I just want to point out that Scanlon has posted [scroll down] in the comments of DeLong's post conceding Weatherson's point about Delong's reply to one of my posts about utilitarianism.
The question of how “well being” should be understood is really several different questions. As a result, there is a tendency for people debating the question to talk past one another, and this tendency is to some extent represented in this thread.
One way that the question of well being might be understood is: what, at the most basic level, should an individual want his or her life to be like? Preference satisfaction is not a very plausible basic answer to this question, because in many (I would say most) cases people (rightly) prefer things because they believe them to have other properties, such as being pleasant, or worth doing for other reasons. They do not seek these things simply because they prefer them.
On the other hand, the question might be: How should the quality of individuals' lives be assessed by policy makers, as a basis for governmental decisions? Here preference satisfaction is a much more plausible answer, based on the ethical principle that governments should defer to individuals' own assessments of what is good for them.

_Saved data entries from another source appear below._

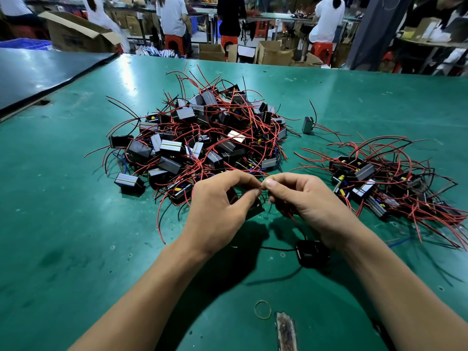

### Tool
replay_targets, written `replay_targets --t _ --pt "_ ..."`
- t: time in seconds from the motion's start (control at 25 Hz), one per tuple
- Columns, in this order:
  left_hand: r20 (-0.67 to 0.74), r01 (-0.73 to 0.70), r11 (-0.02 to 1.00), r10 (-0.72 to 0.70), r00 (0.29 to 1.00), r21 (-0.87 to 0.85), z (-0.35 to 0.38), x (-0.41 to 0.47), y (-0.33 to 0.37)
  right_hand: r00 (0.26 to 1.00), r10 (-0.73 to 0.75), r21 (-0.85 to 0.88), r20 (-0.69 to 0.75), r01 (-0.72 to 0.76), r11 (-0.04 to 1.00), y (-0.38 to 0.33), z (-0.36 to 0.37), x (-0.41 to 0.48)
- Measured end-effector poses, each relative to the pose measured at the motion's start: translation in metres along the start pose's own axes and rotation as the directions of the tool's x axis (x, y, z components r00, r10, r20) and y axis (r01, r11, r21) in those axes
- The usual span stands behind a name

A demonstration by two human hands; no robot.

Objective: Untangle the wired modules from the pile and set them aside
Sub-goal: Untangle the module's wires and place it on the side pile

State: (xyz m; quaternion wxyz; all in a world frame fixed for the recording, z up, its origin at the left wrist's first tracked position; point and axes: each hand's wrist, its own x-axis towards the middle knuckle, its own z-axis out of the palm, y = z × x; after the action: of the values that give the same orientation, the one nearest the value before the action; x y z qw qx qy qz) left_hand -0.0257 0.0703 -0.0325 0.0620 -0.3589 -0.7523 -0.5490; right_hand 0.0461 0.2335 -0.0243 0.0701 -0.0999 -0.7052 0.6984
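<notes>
left hand (222, 198) pinches a red wire (261, 186), module (255, 208) tucked beneath its fingers | right hand (304, 198) pinches the same wire, likely to tease it free | pile (202, 138) lies just beyond both hands | freed modules (379, 183) grouped at right, well apart from the tangle

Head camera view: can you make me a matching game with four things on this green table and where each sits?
Things: 1 big tangled pile; 2 smaller heap of modules; 3 rubber band; 4 single upright module.
Places: A nearest the camera; B right side of the table; C middle of the table; D alone between the two heaps, farther back.
Pairs: 1-C, 2-B, 3-A, 4-D.
The left hand and right hand pinch a red wire.
</notes>
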Motion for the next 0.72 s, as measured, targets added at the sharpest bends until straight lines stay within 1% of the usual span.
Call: replay_targets --t 0.08,0.16,0.32,0.36,0.4,0.48,0.6,0.72 --pt "0.011 0.084 0.996 -0.084 0.996 -0.016 -0.001 0.001 0.000 0.999 -0.016 -0.027 -0.031 0.015 1.000 -0.002 -0.004 -0.001" --pt "0.026 0.140 0.989 -0.138 0.990 -0.046 -0.001 0.002 0.000 0.999 -0.025 -0.023 -0.024 0.024 0.999 -0.005 -0.008 -0.001" --pt "0.046 0.178 0.978 -0.174 0.984 -0.105 -0.002 0.004 0.000 1.000 -0.017 0.025 -0.012 0.017 1.000 -0.010 -0.012 -0.002" --pt "0.076 0.203 0.968 -0.194 0.978 -0.147 -0.002 0.005 -0.001 1.000 -0.027 0.025 -0.007 0.027 0.999 -0.010 -0.012 -0.003" --pt "0.118 0.242 0.944 -0.220 0.968 -0.225 -0.002 0.005 -0.002 0.999 -0.041 0.023 -0.001 0.041 0.999 -0.010 -0.012 -0.003" --pt "0.199 0.311 0.875 -0.253 0.947 -0.370 -0.001 0.005 -0.002 0.997 -0.074 0.026 0.002 0.074 0.997 -0.011 -0.009 -0.005" --pt "0.236 0.350 0.835 -0.271 0.933 -0.424 0.001 0.005 -0.003 0.992 -0.127 -0.021 -0.030 0.126 0.992 -0.012 -0.006 -0.007" --pt "0.253 0.364 0.825 -0.277 0.927 -0.432 0.001 0.006 -0.003 0.982 -0.181 -0.075 -0.062 0.176 0.982 -0.011 -0.003 -0.006"
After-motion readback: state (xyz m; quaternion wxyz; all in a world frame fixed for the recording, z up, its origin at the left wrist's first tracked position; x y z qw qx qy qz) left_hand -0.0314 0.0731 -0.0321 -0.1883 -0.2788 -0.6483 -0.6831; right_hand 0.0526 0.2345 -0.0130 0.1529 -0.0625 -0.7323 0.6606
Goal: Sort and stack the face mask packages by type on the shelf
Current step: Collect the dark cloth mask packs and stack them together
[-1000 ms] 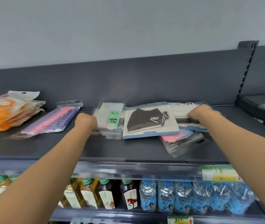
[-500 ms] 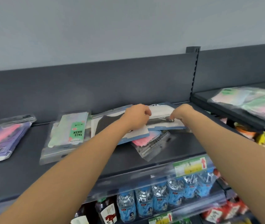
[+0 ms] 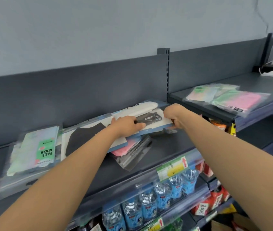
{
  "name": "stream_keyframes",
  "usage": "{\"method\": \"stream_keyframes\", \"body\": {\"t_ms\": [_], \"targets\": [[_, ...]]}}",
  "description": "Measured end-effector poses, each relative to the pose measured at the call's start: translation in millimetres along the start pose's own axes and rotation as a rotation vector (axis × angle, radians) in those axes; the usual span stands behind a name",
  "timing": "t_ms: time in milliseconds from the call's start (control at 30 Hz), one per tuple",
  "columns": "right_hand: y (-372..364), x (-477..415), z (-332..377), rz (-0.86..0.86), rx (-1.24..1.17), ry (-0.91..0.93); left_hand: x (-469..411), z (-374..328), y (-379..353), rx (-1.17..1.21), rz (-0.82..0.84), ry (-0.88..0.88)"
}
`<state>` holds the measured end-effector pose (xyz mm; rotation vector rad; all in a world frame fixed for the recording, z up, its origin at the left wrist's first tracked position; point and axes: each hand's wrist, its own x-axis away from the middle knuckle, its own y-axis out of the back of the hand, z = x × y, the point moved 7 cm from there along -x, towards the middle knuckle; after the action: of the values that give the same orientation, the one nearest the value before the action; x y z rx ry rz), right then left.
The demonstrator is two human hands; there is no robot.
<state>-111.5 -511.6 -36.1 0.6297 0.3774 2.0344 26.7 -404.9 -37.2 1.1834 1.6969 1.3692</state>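
The dark grey shelf (image 3: 165, 147) is strewn with mask packs. At its left a green FACE MASK pack (image 3: 37, 150) is seen. Just right of it lies a lower black mask card (image 3: 82, 140), overlapped by the held black mask card (image 3: 150, 120), with a pink mask bag (image 3: 129, 152) tucked beneath. The held card's long axis runs left to right. Its left end is gripped by the left hand (image 3: 127, 125) and its right end is pinched by the curled right hand (image 3: 174, 116). The matching card lies to the near left, nearer the left hand, so a leftward slide is judged to be called for.
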Motion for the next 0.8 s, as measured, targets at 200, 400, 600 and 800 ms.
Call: {"method": "stream_keyframes", "body": {"t_ms": [200,400,600,800], "targets": [[41,-4,12,-0.148,-0.368,0.057,0,-16,1,0.025,-0.001,0.096],[79,3,22,-0.333,0.373,0.275,0,-36,3,0.024,-0.044,0.230],[119,-5,3,-0.330,0.057,0.203,0,-80,10,0.129,-0.225,0.263],[134,-13,-14,-0.237,-0.082,0.205,0,-90,3,1.120,-0.276,0.458]]}}
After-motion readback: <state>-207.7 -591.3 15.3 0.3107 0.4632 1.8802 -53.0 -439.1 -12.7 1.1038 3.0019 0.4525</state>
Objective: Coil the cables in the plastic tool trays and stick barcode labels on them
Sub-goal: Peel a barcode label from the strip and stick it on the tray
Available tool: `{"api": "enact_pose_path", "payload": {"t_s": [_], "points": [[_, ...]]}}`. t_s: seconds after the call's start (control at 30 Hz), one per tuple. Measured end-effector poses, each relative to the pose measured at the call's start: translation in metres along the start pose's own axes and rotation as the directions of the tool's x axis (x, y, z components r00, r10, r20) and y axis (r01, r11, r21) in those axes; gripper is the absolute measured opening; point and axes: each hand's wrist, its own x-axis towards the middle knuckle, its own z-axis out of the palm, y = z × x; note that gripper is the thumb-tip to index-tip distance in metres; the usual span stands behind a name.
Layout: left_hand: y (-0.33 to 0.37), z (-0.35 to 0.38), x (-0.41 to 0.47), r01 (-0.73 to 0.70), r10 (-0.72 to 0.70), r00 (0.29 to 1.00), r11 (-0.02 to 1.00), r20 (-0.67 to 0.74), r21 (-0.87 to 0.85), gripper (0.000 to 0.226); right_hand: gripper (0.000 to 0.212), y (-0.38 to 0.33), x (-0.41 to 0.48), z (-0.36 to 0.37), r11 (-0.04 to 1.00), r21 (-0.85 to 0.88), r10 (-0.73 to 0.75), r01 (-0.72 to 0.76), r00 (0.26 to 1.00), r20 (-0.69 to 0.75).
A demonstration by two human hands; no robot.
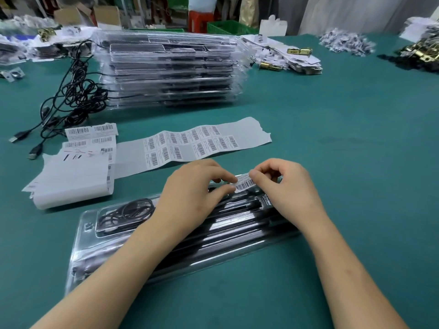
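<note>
Left hand (pixel 194 193) and right hand (pixel 287 191) pinch a small white barcode label (pixel 244 184) by its ends, right over the far edge of the long clear plastic tool tray (pixel 82 248). A coiled black cable (pixel 126 212) sits in the tray's left pocket. Beyond, a white strip of barcode labels (pixel 190 143) lies on the green table (pixel 344 143).

Green-covered table (pixel 332 162); cardboard boxes (pixel 71 15) behind; red stool (pixel 200 20); green crate (pixel 228 27); pale curtain (pixel 356 13) right.
</note>
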Motion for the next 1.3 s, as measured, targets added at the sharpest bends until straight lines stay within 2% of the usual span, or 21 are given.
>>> {"api": "enact_pose_path", "payload": {"t_s": [0.33, 0.53, 0.77, 1.03, 1.3], "points": [[0.001, -0.001, 0.0, -0.026, 0.026, 1.0, 0.999, 0.001, -0.027, 0.009, 0.017, 0.0, -0.001, -0.001, 1.0, 0.007, -0.003, 0.003, 1.0, -0.001], [0.003, -0.014, 0.0, -0.239, 0.22, 0.969, 0.947, 0.111, 0.213, 0.016, 0.017, 0.002, -0.001, 0.0, 0.999, -0.025, -0.024, 0.024, 0.999, -0.021], [0.007, -0.03, 0.004, -0.308, 0.208, 0.935, 0.879, 0.288, 0.364, 0.022, 0.017, 0.006, 0.001, 0.002, 0.998, -0.056, -0.017, 0.014, 0.999, -0.047], [0.009, -0.031, 0.004, -0.378, 0.262, 0.912, 0.834, 0.315, 0.402, 0.033, 0.018, 0.012, 0.003, 0.003, 0.994, -0.106, -0.006, -0.001, 0.998, -0.063], [0.011, -0.026, 0.002, -0.407, 0.302, 0.908, 0.803, 0.292, 0.435, 0.033, 0.018, 0.015, 0.004, 0.004, 0.991, -0.137, 0.001, -0.009, 0.998, -0.062]]}}
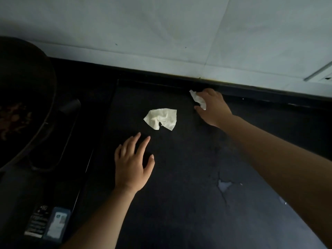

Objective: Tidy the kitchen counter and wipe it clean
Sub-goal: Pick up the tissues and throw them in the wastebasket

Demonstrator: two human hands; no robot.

There are lively debates about the proper answers to both of these questions. Nozick's experience machine is a contribution to the first debate: Should individuals take the quality of their experience as the sole determinant of the quality of their lives, or should they take other factors into account, such as whether our pleasure comes from true beliefs about what we are actually doing, and whether these things are in fact worth doing? Sen's work on capabilities is a contribution to the second debate: Given factors such as the adaptability of preferences, shouldn't governmental policy be judged on some basis other than facts about what people happen to prefer?
I won't argue here for my own answers to these questions. My point is just that they are different, and that this difference needs to be taken into account in order to understand what we are disagreeing about.
My view is pretty close to Scanlon's these days, so that's pretty cool.